The Sidri, also known as Sidrian Hunters, are a fictional race of extraterrestrial beings appearing in American comic books published by Marvel Comics. They are depicted as adversaries of the X-Men. Created by writer Chris Claremont and artist Dave Cockrum, they first appeared in Uncanny X-Men #154 (February 1982).

Physical characteristics and abilities
The Sidri look roughly like giant beetles, crabs or sting rays. The dorsal portion of their bodies resembles a shell and is dark purple. The underbelly is yellow. Sidri have six apparently digit-less limbs. Four limbs are large, purple, and located on the sides. Two are small, yellow and located near the front of the underbelly. Each Sidri has a single, large, red eye.

Sidrian's live in colonies and are so closely linked that they can combine into a "ship matrix." The matrix is a giant collective Sidri being roughly resembling a manta ray. The ship matrix also has a tail and two limbs with digits on the underbelly. This bioship form is capable of faster than light flight and survival in space.

Sidri are said to be a techno-organic race with adaptive capability, they can project an energy beam of unknown nature from a visor like aperture to stun their opponents but are particularly vulnerable to heat. They reproduce by laying eggs.

Encounters with the X-Men
The Sidri first encounter the X-Men when a group of Sidri bounty hunters followed Corsair to the X-Mansion. The Sidri attacked Corsair, Cyclops, and Storm and destroyed the mansion. The Sidri ship matrix then pursued the trio who had escaped in the Blackbird jet. Corsair killed the Sidri by igniting a petroleum storage facility.

Later, Kitty Pryde was attacked by a group of Sidri in a maintenance tunnel of the reconstructed X-Mansion's sub-basement. The sub-basement had survived the attack, and several Sidri had hid there to lay eggs. Colossus and Lockheed came to Kitty's aid, and the three defeated the Sidri. Lockheed destroyed thousands of Sidri eggs by burning them with his fire-breath and eating them.

An all female team of X-Men consisting of Jubilation Lee, Rachel Summers, Monet St. Croix, Ororo Munroe and Elizabeth Braddock ended up in a confrontation with an enclave of Sidrian Hunters while caring for the formerly comatose Shi'Ar imperial Deathbird. All while she was pursuing their employers; the Providian Order across star systems and towards Earth.

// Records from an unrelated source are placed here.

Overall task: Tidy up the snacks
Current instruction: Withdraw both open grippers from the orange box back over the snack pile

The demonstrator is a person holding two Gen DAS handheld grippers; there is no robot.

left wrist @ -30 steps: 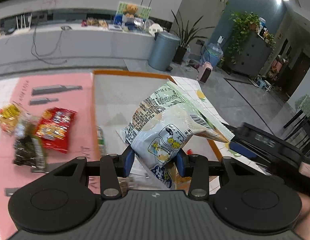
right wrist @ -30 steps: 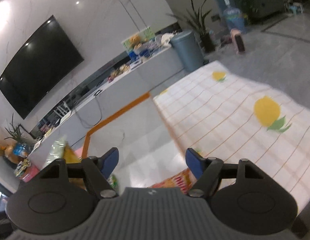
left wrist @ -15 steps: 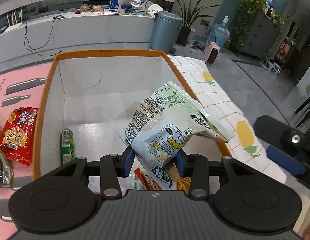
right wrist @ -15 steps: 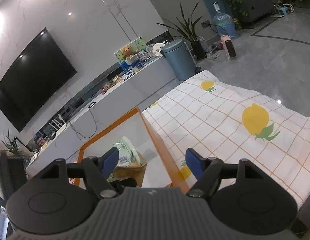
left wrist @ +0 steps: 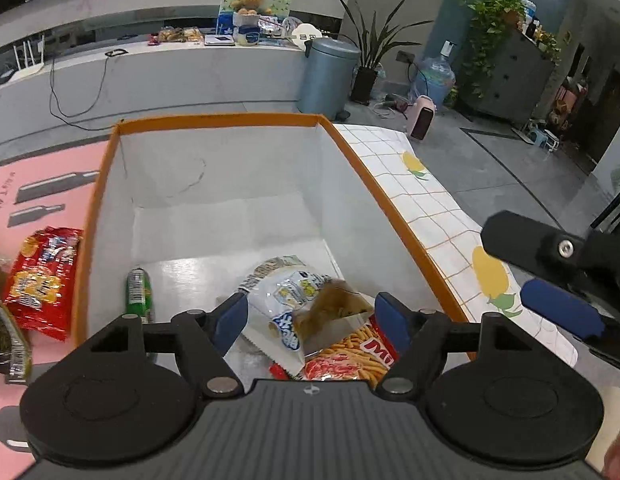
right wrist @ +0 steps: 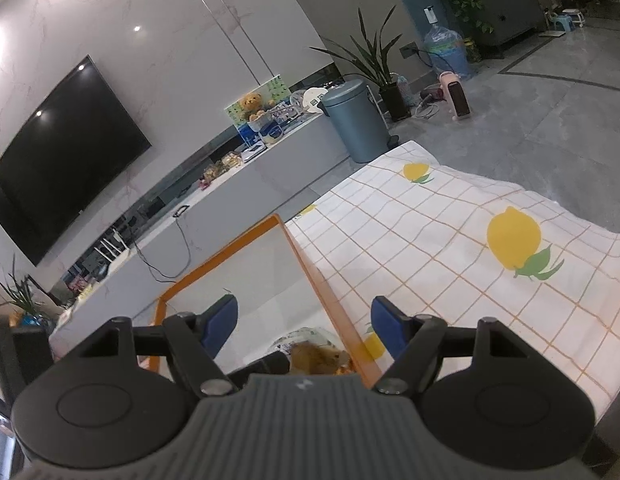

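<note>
An orange-rimmed white box [left wrist: 389, 204] fills the left wrist view. My left gripper [left wrist: 311, 316] hangs over its near end, jaws opening, pads clear of the white-and-green snack bag [left wrist: 288, 300], which lies below them on the box floor. That bag rests partly on a red packet of stick snacks [left wrist: 353, 354]. A green tube [left wrist: 138, 292] lies by the box's left wall. My right gripper [right wrist: 304, 326] is open and holds nothing, above the box's right rim [right wrist: 321, 280]; the dropped bag [right wrist: 310, 344] shows just beneath it.
Left of the box, on a pink mat [left wrist: 42, 168], lie a red snack packet [left wrist: 42, 280] and a dark one [left wrist: 8, 344]. A lemon-print cloth [right wrist: 449, 248] covers the table to the right. The right gripper's finger [left wrist: 557, 312] hovers by the box's right side.
The left gripper has spread its jaws and let go of the white-and-green bag, which dropped onto the box floor. The left gripper moved further over the box. The right gripper stayed put.
</note>
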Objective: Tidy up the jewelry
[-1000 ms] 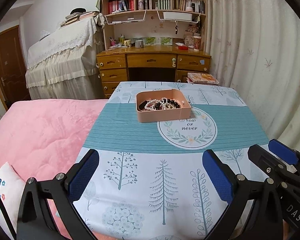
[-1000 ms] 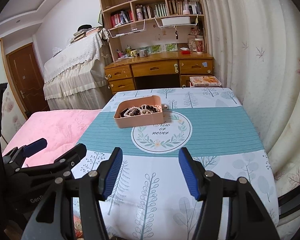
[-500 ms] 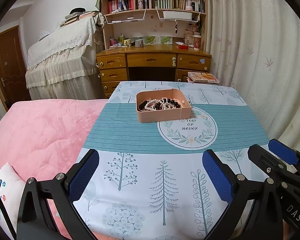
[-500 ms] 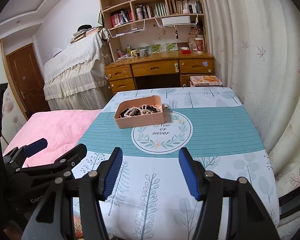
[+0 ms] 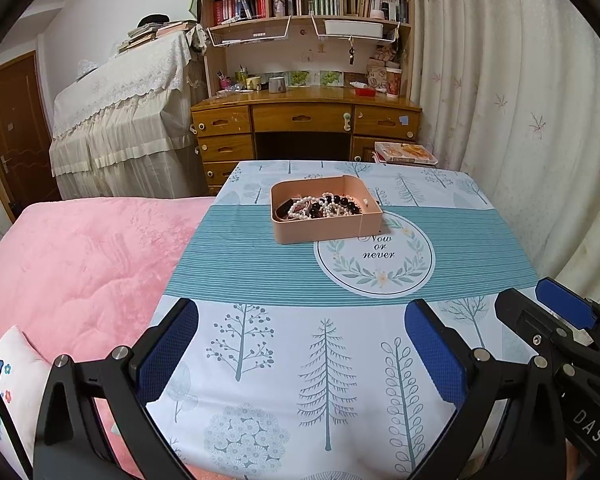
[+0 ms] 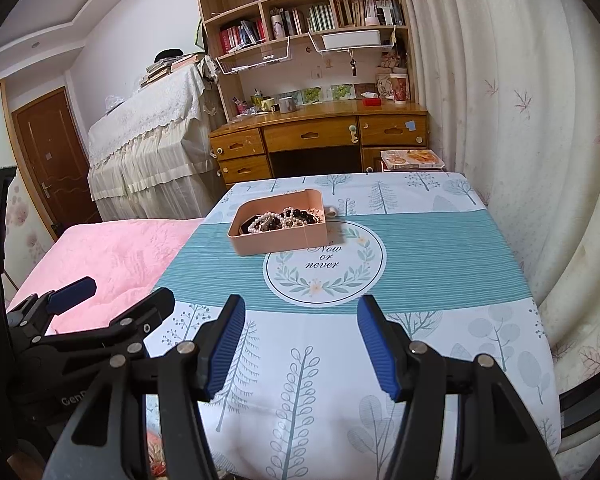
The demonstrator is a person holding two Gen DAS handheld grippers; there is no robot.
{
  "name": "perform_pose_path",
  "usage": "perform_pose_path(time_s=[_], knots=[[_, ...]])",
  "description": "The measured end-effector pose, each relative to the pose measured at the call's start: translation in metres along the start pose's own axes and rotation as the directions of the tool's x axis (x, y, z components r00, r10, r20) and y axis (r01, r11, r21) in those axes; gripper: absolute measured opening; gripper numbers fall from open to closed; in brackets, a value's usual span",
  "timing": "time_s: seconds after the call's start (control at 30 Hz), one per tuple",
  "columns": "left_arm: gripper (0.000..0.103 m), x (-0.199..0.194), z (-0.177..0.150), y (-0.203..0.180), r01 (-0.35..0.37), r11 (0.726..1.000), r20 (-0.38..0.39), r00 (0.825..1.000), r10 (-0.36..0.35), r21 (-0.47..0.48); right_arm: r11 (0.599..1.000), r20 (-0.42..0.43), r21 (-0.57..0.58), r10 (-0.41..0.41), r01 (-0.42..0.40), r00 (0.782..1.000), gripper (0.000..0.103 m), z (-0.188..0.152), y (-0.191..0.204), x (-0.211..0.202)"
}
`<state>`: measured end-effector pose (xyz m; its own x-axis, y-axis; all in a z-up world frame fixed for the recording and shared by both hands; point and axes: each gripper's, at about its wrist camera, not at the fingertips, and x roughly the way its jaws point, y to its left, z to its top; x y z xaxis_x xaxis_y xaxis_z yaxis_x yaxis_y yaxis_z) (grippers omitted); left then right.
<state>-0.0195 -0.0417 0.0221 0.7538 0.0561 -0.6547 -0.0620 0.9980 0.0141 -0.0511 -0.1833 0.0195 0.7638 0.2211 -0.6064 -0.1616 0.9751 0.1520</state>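
Pink tray (image 5: 324, 229) holding a tangle of bead and pearl jewelry (image 5: 320, 206) sits mid-table on the teal band of the tablecloth (image 5: 260, 264), well ahead of me. My left gripper (image 5: 302, 350) and right gripper (image 6: 300, 344) hover near the front edge, both spread and empty.

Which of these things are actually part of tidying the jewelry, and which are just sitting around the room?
Part of the job:
- pink tray
- tangled bead and pearl strands inside it
- left hand-held gripper, open
- right hand-held gripper, open

Just lying about:
- tablecloth
- pink bedspread
- wooden desk
- bookshelf
- curtain
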Motion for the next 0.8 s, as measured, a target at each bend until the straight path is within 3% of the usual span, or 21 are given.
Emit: perform_pose_path(time_s=[0.8], knots=[[0.102,0.0058,-0.0049,0.0006,0.006,1.0,-0.026,1.0,-0.005,0.008,1.0,-0.008,0.005,0.005,-0.005,1.0,0.059,-0.0015,0.0002,0.0029]])
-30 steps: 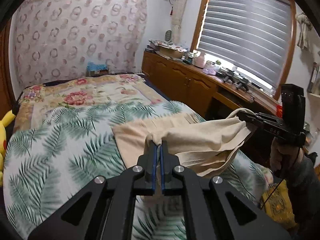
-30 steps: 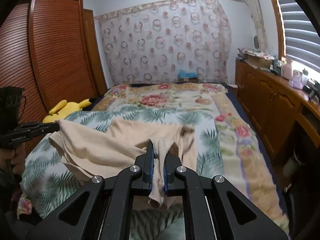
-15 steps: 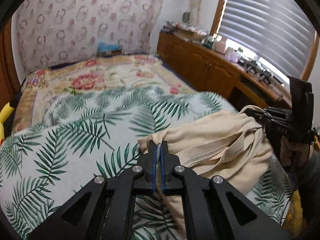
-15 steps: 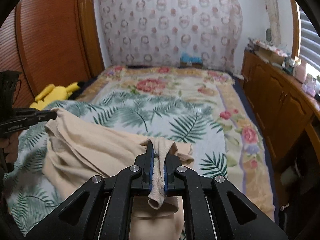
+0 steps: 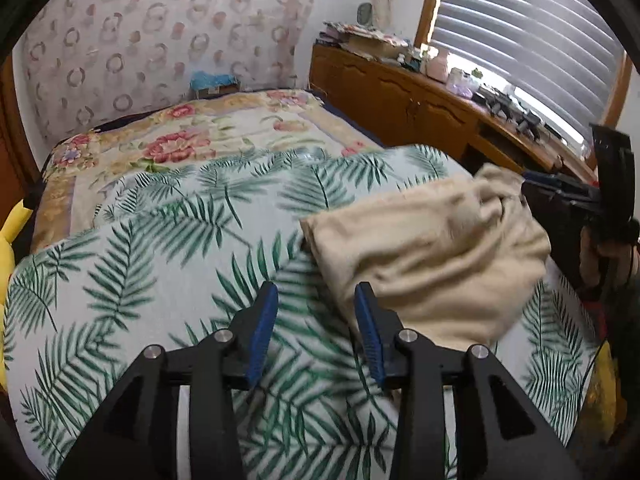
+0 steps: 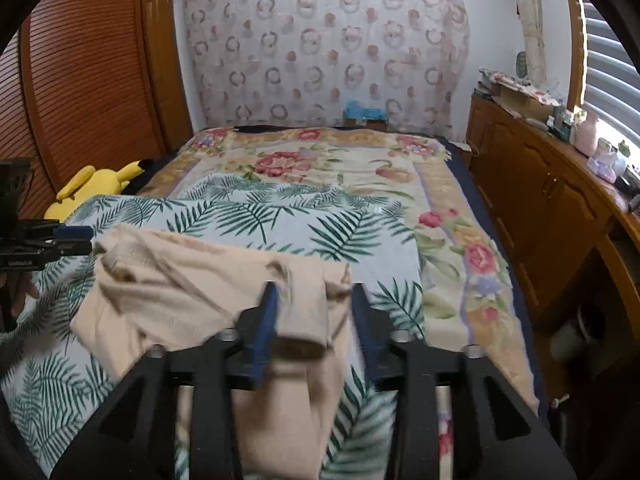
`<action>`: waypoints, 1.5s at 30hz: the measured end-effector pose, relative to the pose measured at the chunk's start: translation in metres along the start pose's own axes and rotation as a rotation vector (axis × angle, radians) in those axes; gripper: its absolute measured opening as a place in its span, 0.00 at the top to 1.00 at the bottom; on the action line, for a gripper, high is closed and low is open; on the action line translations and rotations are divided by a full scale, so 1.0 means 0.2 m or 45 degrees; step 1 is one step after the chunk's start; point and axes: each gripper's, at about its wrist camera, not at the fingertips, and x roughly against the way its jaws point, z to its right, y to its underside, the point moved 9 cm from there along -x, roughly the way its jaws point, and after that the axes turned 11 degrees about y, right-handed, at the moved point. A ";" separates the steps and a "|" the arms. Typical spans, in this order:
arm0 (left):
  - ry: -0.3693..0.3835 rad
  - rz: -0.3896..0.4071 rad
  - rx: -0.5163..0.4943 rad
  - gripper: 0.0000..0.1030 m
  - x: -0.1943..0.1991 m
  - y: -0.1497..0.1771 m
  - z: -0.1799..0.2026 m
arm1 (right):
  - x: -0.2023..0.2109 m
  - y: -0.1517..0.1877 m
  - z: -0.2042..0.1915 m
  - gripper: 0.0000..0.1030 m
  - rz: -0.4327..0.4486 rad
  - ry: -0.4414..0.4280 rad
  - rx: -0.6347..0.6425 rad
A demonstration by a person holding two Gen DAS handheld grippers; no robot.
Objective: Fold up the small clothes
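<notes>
A beige garment (image 5: 432, 256) lies bunched on the palm-leaf sheet (image 5: 160, 264) at the near end of the bed. My left gripper (image 5: 316, 332) is open and empty, its right finger at the garment's left edge. My right gripper (image 6: 316, 320) is open; a fold of the garment (image 6: 208, 300) lies loose between its fingers. In the left wrist view the right gripper (image 5: 560, 188) shows at the garment's far right end. In the right wrist view the left gripper (image 6: 68, 238) shows at its left end.
A floral quilt (image 6: 320, 160) covers the far half of the bed. A yellow plush toy (image 6: 96, 184) lies at the bed's left side by the wooden wardrobe (image 6: 88, 80). A wooden cabinet (image 6: 540, 200) with clutter runs along the right under the window.
Both grippers have opened and let go of the garment, which dropped onto the sheet in a bunched heap. Both grippers have drawn back a little from it.
</notes>
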 end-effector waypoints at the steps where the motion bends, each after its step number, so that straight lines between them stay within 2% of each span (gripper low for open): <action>1: 0.007 -0.015 -0.002 0.63 -0.01 0.02 0.01 | 0.02 0.01 0.00 0.50 -0.003 -0.001 0.003; 7: 0.001 -0.100 -0.037 0.63 -0.11 0.09 0.05 | 0.03 0.15 -0.01 0.47 -0.100 0.007 0.071; 11: 0.002 -0.099 -0.051 0.63 -0.17 0.02 0.05 | -0.04 0.18 -0.06 0.47 -0.135 -0.029 0.122; 15: -0.049 -0.086 -0.086 0.63 -0.23 -0.08 0.01 | -0.13 0.15 -0.12 0.48 -0.142 -0.081 0.179; 21: -0.068 -0.002 -0.049 0.63 -0.23 -0.26 -0.08 | -0.21 0.00 -0.13 0.72 -0.069 -0.099 0.165; 23: -0.081 0.006 -0.049 0.63 -0.24 -0.30 -0.11 | -0.24 -0.06 -0.12 0.87 -0.045 -0.116 0.150; 25: -0.105 0.021 -0.038 0.63 -0.24 -0.34 -0.16 | -0.27 -0.11 -0.10 0.95 -0.027 -0.123 0.132; 29: -0.134 0.054 0.032 0.63 -0.22 -0.36 -0.26 | -0.34 -0.20 0.03 0.96 -0.038 -0.033 0.026; 33: -0.179 0.054 0.063 0.63 -0.21 -0.33 -0.33 | -0.39 -0.21 0.12 0.93 -0.087 0.036 -0.042; 35: -0.174 0.053 0.068 0.63 -0.20 -0.31 -0.33 | -0.38 -0.20 0.12 0.72 -0.104 0.053 -0.024; 38: -0.156 0.064 0.072 0.63 -0.18 -0.30 -0.31 | -0.34 -0.20 0.13 0.56 -0.092 0.099 -0.008; 45: -0.108 0.079 0.024 0.63 -0.13 -0.30 -0.20 | -0.17 -0.25 0.08 0.55 0.014 0.077 0.046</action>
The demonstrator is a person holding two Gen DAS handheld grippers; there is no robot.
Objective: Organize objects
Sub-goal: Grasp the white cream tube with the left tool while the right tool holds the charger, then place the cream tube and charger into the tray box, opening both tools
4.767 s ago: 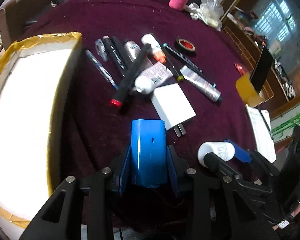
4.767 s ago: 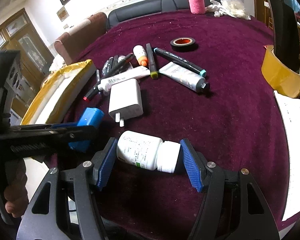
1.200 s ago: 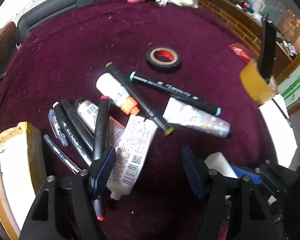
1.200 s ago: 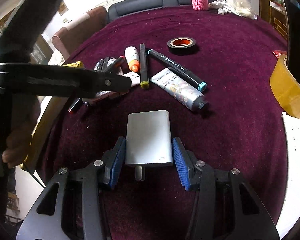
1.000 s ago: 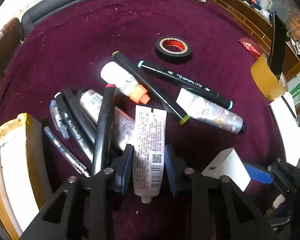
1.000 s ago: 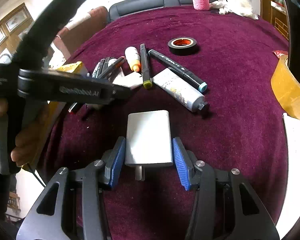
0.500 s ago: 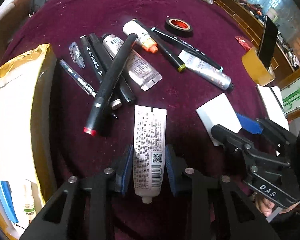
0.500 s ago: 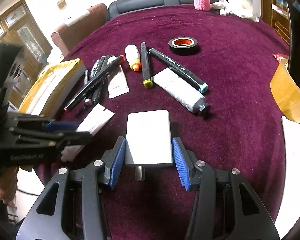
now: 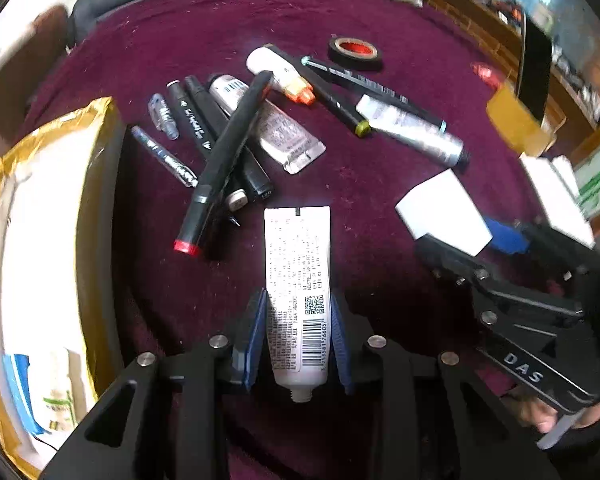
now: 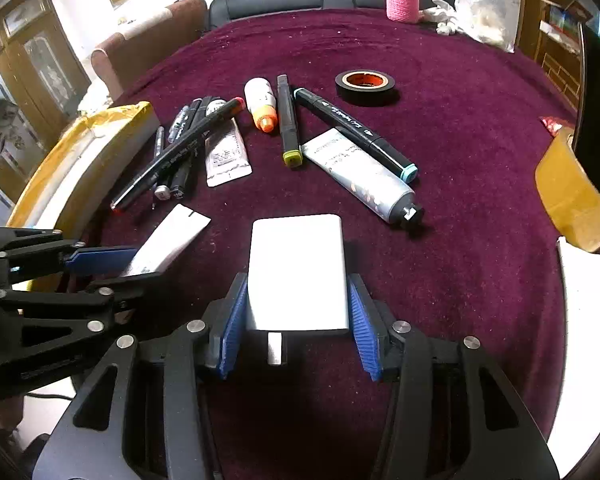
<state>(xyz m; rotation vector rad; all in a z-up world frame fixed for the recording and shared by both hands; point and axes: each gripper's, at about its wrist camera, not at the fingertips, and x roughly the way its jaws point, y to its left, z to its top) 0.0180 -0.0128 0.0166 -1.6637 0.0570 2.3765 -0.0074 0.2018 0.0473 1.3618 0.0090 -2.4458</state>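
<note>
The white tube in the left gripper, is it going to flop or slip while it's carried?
The white tube looks flat and partly squeezed, so it will probably bend a little, not stay rigid. The left gripper pinches it near the threaded nozzle end, leaving the long crimped end unsupported, so that end may droop. Its glossy printed skin could slide between the pads if the grip loosens.

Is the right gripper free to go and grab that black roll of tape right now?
Probably not yet. The right gripper is shut on the white charger, so its jaws are occupied. The black tape roll lies in the open on the tablecloth beyond the markers, with nothing on top; drop the charger first.
</note>
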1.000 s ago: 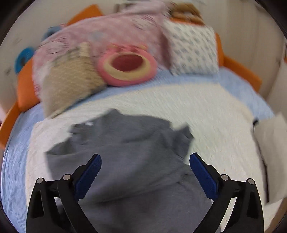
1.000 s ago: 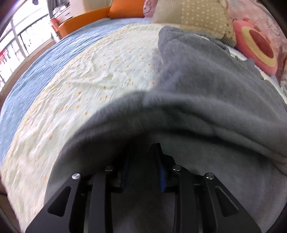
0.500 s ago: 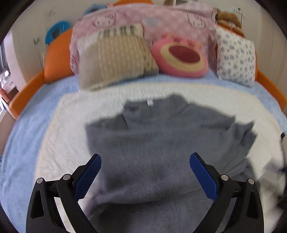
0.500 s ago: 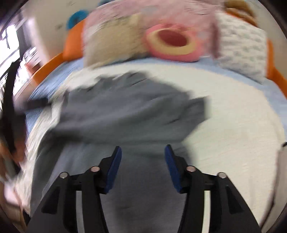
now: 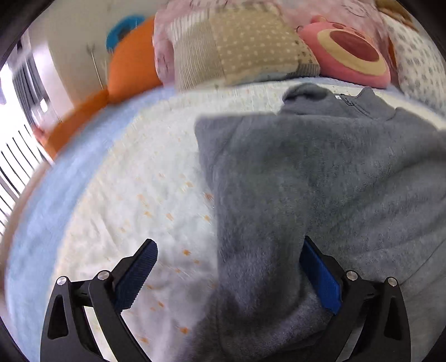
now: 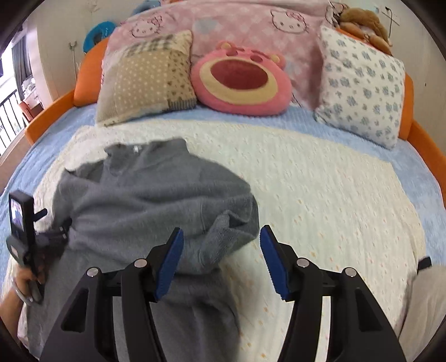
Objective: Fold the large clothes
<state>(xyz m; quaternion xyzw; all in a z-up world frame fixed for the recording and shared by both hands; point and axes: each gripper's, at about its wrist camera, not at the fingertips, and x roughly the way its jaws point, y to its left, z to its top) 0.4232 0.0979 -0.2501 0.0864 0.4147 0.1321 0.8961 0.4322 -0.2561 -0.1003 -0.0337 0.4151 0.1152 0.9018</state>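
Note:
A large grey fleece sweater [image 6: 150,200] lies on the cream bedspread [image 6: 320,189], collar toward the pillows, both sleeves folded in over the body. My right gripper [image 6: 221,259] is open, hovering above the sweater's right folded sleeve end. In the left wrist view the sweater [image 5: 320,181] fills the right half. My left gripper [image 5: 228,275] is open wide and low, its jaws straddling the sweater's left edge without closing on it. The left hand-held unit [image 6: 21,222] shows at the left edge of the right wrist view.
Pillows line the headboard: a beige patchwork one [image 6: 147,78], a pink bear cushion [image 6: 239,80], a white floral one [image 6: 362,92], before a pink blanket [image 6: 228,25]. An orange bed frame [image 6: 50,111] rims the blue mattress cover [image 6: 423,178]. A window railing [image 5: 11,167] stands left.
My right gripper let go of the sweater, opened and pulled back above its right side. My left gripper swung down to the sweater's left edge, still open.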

Another batch of Sidri hatchlings secretly takes over the now abandoned X-Mansion, where they surprise and capture Lady Mastermind when she comes looking for a portal to the X-Men's new domicile on Krakoa. However, when a team of X-Men is sent to investigate the presence of a mutant in the mansion, one of its members - Cypher - manages to establish a rapport with the Sidri, enabling the X-Men to free Lady Mastermind peacefully and permitting the Sidri to guard the portal.

Powers and abilities
The Sidri are an adaptive biomechanical species with the ability to survive in the vacuum of deep space. Possessing high resistance to extreme cold yet are vulnerable to intense heat, they can project force blasts or other forms of energy from their visor like eye, can grow additional natural body armor, and merge with other Sidri to double their size. They are of a collective consciousness with FTL-flight capacity.